I have a service which talks to around 50 devices over Ethernet using TCP.我有一项服务,它使用 TCP 通过以太网与大约 50 个设备通信。 These devices push data at various speeds (ranging from 50ms to 1500ms).这些设备以不同的速度(从 50 毫秒到 1500 毫秒)推送数据。 Hence I use BlockingCollection (per device) for queuing the received data and then processing the data in a different thread.因此,我使用 BlockingCollection(每个设备)对接收到的数据进行排队,然后在不同的线程中处理数据。

To consume and process the data from the BlockingCollection, I used an explicit thread per device as shown below为了使用和处理 BlockingCollection 中的数据,我为每个设备使用了一个显式线程,如下所示

private void ThreadProc(object o)
{
    while (true)
    {
        DeviceData data = m_blockingCollection.Take();
        ProcessData(data);
    }
}

IMHO, this is a simple and elegant solution since these threads will be blocked if there is no data available and will not consume CPU.恕我直言,这是一个简单而优雅的解决方案,因为如果没有可用数据,这些线程将被阻塞并且不会消耗 CPU。
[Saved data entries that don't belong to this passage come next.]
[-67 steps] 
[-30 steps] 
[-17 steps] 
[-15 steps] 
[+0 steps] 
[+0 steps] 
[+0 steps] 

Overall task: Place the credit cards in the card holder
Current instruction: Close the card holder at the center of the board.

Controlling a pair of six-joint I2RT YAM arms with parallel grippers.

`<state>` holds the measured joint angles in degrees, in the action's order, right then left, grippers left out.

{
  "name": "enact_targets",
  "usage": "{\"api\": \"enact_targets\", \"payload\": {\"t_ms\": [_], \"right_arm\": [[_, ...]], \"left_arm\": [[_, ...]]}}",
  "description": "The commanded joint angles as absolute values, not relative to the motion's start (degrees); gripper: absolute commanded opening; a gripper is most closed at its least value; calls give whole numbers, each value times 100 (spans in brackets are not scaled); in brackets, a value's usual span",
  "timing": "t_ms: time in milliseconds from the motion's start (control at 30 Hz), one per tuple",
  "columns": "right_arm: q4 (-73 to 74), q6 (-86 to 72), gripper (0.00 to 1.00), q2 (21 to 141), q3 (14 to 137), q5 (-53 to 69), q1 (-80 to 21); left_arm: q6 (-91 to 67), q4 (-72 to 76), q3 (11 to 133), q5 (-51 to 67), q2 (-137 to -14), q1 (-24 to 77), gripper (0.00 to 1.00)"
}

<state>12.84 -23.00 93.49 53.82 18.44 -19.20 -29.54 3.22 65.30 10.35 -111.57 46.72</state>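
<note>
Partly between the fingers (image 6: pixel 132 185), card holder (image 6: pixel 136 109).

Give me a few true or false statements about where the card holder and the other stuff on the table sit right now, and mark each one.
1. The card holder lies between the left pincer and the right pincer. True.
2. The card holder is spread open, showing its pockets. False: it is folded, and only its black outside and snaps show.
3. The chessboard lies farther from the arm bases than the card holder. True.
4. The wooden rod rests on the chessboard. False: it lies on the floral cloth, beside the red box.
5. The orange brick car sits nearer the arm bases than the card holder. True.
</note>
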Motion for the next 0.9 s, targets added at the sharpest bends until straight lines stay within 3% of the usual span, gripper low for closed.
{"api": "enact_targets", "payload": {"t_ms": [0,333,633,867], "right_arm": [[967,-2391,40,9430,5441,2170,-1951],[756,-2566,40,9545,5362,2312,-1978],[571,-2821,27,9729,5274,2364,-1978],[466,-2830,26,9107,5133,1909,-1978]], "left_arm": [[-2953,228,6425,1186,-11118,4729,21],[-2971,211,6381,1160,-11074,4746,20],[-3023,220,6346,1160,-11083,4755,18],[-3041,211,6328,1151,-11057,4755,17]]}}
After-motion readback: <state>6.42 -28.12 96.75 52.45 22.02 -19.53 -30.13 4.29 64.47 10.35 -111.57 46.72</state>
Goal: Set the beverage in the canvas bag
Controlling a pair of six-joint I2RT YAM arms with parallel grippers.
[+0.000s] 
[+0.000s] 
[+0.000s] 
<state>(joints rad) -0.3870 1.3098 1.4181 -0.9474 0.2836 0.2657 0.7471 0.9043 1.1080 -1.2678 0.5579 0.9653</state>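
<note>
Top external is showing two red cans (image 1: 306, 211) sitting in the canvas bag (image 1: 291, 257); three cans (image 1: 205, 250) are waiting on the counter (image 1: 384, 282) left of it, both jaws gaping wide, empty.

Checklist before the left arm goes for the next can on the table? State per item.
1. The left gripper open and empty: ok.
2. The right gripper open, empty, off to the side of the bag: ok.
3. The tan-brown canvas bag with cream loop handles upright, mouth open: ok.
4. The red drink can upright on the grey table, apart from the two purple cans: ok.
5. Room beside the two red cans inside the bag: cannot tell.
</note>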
One alternate approach (recommended by colleagues) is a timer with an interval of 250ms.一种替代方法(由同事推荐)是间隔为 250 毫秒的计时器。 But I have a gut feeling that scheduling around 50 operations every 250 milliseconds might be costlier.但我有一种直觉,每 250 毫秒安排大约 50 次操作可能会更昂贵。 For faster devices this will slow down processing and for slower devices this will cause unnecessary execution of the timer logic.对于较快的设备,这将减慢处理速度,对于较慢的设备,这将导致定时器逻辑的不必要执行。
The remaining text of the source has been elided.